My question is do YOU think we will fail at the first hurdle simply because of my age ? We see it as we meet the criteria asked for, we are keen to start a family and this just happens to be the way we would like to do it. This isn't something that has come off the top of ours heads and is a topic often deeply discussed in our home. We don't understand why we are being told that there is a good chance that we won't even really be considered when we have everything they are asking for ! All we really want is a chance and I believe anyone that came and spoke to me and saw us would see that I'm not just another 20 year old and that I am a lot maturer then others my age.
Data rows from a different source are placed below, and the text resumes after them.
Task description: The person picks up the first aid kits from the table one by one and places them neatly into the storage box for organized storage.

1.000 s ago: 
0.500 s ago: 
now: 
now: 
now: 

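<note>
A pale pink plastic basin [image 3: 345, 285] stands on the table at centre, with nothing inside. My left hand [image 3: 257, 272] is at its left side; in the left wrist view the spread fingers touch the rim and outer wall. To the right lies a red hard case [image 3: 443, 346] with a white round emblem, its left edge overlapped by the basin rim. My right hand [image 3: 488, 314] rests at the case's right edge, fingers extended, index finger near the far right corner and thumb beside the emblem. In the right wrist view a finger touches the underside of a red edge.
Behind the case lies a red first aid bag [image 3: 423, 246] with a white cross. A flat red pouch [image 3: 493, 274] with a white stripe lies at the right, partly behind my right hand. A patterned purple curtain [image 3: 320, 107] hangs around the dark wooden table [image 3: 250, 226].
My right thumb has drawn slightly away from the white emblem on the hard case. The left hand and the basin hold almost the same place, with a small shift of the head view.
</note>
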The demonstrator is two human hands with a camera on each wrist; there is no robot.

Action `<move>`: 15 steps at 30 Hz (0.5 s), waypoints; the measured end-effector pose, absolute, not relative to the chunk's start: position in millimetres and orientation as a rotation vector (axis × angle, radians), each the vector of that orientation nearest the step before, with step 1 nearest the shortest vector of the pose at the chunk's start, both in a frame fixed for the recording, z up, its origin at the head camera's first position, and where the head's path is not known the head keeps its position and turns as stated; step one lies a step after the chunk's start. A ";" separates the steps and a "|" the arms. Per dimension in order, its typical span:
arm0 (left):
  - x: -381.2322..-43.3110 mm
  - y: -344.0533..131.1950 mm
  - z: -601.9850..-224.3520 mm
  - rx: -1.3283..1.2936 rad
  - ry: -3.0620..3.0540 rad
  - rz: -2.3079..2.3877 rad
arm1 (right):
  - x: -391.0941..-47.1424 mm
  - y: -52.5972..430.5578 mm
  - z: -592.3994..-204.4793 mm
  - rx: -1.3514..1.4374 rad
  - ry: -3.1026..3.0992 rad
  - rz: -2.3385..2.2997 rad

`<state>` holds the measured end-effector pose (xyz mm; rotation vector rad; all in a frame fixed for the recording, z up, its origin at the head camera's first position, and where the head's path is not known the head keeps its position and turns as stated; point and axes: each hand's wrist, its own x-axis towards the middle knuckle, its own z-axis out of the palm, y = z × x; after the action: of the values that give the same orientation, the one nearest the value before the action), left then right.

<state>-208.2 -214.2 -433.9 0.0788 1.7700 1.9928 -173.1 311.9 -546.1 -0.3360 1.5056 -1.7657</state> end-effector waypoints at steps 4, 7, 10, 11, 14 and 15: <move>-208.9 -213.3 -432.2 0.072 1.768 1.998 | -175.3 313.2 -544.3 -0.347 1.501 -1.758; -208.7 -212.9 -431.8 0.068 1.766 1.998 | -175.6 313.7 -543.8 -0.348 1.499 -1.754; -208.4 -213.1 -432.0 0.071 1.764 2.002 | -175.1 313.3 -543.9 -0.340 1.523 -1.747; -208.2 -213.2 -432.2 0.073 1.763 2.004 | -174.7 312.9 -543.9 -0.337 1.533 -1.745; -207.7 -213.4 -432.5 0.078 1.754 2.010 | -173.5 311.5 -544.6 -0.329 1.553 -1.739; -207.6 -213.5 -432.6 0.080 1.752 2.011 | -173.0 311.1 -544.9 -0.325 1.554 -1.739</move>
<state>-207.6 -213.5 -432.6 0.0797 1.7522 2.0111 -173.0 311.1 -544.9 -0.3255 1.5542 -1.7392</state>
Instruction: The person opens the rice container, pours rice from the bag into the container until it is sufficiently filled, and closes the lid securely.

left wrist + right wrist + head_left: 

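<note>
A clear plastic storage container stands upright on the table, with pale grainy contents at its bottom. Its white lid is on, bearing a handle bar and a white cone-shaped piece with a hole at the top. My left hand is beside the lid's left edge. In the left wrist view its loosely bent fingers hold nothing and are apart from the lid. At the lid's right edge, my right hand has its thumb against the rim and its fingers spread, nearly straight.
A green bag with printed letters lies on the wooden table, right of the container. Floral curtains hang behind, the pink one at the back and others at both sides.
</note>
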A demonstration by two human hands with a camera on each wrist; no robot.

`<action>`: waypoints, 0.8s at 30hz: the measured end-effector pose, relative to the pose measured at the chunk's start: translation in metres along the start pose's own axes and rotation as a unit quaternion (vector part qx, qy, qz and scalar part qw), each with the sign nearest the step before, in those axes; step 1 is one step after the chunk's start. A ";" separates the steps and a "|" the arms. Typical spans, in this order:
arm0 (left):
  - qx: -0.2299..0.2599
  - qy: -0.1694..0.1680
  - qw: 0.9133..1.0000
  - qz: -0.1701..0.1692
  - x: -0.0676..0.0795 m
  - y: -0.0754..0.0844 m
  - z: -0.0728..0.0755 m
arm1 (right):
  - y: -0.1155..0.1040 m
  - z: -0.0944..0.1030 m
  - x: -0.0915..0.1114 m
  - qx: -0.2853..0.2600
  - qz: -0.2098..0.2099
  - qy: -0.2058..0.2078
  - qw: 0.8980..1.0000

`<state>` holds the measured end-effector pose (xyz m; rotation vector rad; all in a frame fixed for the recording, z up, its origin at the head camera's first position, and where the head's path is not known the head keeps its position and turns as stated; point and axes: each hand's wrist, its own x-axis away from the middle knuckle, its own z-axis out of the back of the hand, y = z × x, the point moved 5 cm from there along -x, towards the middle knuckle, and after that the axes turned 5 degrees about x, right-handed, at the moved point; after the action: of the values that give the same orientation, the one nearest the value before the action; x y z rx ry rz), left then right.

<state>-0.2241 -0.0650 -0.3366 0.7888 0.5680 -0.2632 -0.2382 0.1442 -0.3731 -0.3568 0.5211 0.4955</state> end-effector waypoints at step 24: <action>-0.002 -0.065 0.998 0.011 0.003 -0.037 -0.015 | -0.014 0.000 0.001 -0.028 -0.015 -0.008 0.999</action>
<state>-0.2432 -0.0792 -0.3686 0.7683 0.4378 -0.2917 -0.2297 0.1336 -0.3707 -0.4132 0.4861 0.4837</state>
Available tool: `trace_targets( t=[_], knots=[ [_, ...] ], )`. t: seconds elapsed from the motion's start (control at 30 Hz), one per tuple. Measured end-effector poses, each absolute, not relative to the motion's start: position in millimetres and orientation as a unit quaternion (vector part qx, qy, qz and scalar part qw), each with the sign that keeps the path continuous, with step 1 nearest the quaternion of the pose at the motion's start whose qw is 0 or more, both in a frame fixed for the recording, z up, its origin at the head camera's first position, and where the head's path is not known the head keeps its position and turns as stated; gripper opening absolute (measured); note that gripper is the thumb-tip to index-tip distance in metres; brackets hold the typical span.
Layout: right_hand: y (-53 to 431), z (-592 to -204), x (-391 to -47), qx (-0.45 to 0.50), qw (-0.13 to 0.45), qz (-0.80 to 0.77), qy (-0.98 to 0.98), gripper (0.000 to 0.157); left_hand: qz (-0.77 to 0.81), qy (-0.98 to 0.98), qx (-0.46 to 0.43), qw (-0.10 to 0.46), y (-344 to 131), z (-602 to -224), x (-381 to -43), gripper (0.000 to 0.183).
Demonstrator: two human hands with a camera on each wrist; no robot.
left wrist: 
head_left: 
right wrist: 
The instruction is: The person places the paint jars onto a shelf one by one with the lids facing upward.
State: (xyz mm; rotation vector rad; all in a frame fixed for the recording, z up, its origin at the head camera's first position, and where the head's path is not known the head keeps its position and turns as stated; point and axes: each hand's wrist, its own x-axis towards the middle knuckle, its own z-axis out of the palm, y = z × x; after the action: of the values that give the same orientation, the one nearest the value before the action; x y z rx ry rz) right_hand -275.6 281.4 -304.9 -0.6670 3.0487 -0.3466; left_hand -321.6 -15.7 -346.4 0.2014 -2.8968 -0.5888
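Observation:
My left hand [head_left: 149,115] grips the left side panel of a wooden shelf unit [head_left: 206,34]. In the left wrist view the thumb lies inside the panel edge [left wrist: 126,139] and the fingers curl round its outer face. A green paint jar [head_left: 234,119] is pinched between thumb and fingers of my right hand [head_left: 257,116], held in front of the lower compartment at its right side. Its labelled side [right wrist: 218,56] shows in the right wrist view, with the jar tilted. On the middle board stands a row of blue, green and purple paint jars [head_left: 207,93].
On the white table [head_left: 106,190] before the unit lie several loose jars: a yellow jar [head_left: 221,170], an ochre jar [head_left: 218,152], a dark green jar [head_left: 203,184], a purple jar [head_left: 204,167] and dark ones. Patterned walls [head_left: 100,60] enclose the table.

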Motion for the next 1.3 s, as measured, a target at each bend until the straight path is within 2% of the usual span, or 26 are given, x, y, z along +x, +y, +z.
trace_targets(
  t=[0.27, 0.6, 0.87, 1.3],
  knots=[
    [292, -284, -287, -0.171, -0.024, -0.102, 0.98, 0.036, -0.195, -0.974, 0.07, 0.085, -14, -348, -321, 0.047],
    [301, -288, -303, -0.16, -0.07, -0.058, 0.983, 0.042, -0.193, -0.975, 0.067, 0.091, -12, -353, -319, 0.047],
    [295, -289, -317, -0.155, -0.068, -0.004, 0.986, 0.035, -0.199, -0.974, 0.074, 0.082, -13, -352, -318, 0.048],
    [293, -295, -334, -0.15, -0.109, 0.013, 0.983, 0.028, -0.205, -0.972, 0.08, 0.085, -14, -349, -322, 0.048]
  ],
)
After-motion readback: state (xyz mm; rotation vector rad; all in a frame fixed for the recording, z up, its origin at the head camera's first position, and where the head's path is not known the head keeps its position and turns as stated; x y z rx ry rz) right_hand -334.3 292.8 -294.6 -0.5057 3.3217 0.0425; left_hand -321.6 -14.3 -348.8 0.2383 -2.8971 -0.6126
We were also told that not having our own children first could be bad for us but we see it as if we adopt we will have the time and energy to give the children (we would like 2 siblings) all the attention they need and be able to help them make more progress in our home and to feel happy and safe here. 

We would like you're help to make this wish/dream become a reality for us and would like to be as prepared as we can be when it comes to the time for us to make that final decision to go ahead or give up on it all for now. Please can somebody help us ? We just want encouragement that although this could be a long and hard process for us it is something we can active and that you yourself may have had you're own barriers that you have been able to concur. 
Please be nice and thank you from both of us.


----------



## goldbunny (Mar 26, 2012)

reckon if you wait to start til you are 21 as you said, and the process could easily take a year or so til they find you a perfect match, maybe you'd be practically 23 by the time you adopted anyway. 

two things could happen 
1) they could turn you down flat in which case that might negatively impact future applications/attempts
2) they could agree to you being an adopter but then magically disappear your notes to the back of the pile and drag it out...i'm sure in theory they aren't supposed to do this but I doubt you could prove it or stop it if it did happen.. 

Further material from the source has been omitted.